ABOUT THIS EXERCISE
Return every line below exactly, leaving nothing out.

MATERIAL SHOWN

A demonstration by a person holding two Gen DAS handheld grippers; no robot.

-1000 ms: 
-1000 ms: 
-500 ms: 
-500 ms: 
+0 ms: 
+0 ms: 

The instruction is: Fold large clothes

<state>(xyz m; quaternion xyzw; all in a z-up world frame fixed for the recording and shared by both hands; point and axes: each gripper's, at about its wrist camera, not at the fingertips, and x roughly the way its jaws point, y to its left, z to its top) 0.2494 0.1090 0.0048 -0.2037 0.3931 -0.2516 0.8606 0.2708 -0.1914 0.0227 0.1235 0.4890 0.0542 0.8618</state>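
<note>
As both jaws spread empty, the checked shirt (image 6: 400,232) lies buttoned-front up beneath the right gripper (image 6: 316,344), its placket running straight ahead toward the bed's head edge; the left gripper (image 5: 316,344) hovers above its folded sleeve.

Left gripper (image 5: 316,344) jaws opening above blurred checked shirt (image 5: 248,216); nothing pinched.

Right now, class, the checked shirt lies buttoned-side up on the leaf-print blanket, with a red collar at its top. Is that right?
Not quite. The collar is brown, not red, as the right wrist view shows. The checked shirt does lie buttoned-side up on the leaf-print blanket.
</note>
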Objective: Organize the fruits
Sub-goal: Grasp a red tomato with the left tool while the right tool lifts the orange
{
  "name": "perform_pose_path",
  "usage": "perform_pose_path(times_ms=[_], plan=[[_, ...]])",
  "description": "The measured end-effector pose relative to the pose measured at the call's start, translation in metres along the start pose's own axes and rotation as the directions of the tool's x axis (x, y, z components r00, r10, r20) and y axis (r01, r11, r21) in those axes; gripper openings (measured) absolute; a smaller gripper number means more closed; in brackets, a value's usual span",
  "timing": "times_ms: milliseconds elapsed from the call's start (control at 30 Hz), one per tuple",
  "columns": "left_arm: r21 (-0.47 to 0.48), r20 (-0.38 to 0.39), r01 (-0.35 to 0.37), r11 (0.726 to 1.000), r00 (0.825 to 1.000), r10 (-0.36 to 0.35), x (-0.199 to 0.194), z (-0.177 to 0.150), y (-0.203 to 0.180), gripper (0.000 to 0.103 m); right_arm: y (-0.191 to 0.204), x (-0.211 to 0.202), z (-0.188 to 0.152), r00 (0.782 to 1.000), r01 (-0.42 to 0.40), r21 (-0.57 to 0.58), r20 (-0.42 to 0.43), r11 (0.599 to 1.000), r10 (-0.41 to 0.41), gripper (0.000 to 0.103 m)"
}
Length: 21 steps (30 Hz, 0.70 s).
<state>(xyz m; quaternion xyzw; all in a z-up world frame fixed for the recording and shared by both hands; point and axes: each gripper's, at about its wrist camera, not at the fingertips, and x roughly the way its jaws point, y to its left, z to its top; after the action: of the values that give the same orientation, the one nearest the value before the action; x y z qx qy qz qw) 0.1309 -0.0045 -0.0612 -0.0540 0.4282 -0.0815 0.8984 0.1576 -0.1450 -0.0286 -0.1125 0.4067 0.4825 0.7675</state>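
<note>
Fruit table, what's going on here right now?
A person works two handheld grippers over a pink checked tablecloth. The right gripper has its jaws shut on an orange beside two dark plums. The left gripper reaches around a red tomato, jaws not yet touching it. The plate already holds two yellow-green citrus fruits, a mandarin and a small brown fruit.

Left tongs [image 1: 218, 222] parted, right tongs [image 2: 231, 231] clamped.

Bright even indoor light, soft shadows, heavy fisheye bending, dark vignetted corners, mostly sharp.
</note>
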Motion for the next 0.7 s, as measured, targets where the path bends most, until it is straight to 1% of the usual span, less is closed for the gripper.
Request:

SOLVED EXERCISE
A demonstration by a person holding two Gen DAS handheld grippers; no robot.

-1000 ms: 
-1000 ms: 
-500 ms: 
-500 ms: 
+0 ms: 
+0 ms: 

The instruction is: Fold large clothes

<state>(xyz m; quaternion xyzw; all in a z-up world frame fixed for the recording and shared by both hands; point and axes: each gripper's, at about its wrist camera, not at the fingertips, and x roughly the way its jaws point, y to its left, z to its top) 0.2494 0.1090 0.0048 -0.2037 0.3931 -0.2516 0.8606 0.2708 -0.1914 0.0227 0.1235 0.4890 0.0542 0.8618</state>
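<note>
As both jaws spread empty, the checked shirt (image 6: 400,232) lies buttoned-front up beneath the right gripper (image 6: 316,344), its placket running straight ahead toward the bed's head edge; the left gripper (image 5: 316,344) hovers above its folded sleeve.

Left gripper (image 5: 316,344) jaws opening above blurred checked shirt (image 5: 248,216); nothing pinched.

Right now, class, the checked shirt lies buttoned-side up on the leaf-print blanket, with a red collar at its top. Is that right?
Not quite. The collar is brown, not red, as the right wrist view shows. The checked shirt does lie buttoned-side up on the leaf-print blanket.
</note>
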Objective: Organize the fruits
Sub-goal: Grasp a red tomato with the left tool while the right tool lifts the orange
{
  "name": "perform_pose_path",
  "usage": "perform_pose_path(times_ms=[_], plan=[[_, ...]])",
  "description": "The measured end-effector pose relative to the pose measured at the call's start, translation in metres along the start pose's own axes and rotation as the directions of the tool's x axis (x, y, z components r00, r10, r20) and y axis (r01, r11, r21) in those axes; gripper openings (measured) absolute; a smaller gripper number means more closed; in brackets, a value's usual span",
  "timing": "times_ms: milliseconds elapsed from the call's start (control at 30 Hz), one per tuple",
  "columns": "left_arm: r21 (-0.47 to 0.48), r20 (-0.38 to 0.39), r01 (-0.35 to 0.37), r11 (0.726 to 1.000), r00 (0.825 to 1.000), r10 (-0.36 to 0.35), x (-0.199 to 0.194), z (-0.177 to 0.150), y (-0.203 to 0.180), gripper (0.000 to 0.103 m); right_arm: y (-0.191 to 0.204), x (-0.211 to 0.202), z (-0.188 to 0.152), r00 (0.782 to 1.000), r01 (-0.42 to 0.40), r21 (-0.57 to 0.58), r20 (-0.42 to 0.43), r11 (0.599 to 1.000), r10 (-0.41 to 0.41), gripper (0.000 to 0.103 m)"
}
Length: 21 steps (30 Hz, 0.70 s).
<state>(xyz m; quaternion xyzw; all in a z-up world frame fixed for the recording and shared by both hands; point and axes: each gripper's, at about its wrist camera, not at the fingertips, and x roughly the way its jaws point, y to its left, z to its top; after the action: of the values that give the same orientation, the one nearest the value before the action; x y z qx qy qz qw) 0.1309 -0.0045 -0.0612 -0.0540 0.4282 -0.0815 0.8984 0.1576 -0.1450 -0.0286 -0.1125 0.4067 0.4825 0.7675</state>
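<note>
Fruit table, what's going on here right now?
A person works two handheld grippers over a pink checked tablecloth. The right gripper has its jaws shut on an orange beside two dark plums. The left gripper reaches around a red tomato, jaws not yet touching it. The plate already holds two yellow-green citrus fruits, a mandarin and a small brown fruit.

Left tongs [image 1: 218, 222] parted, right tongs [image 2: 231, 231] clamped.

Bright even indoor light, soft shadows, heavy fisheye bending, dark vignetted corners, mostly sharp.
</note>
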Motion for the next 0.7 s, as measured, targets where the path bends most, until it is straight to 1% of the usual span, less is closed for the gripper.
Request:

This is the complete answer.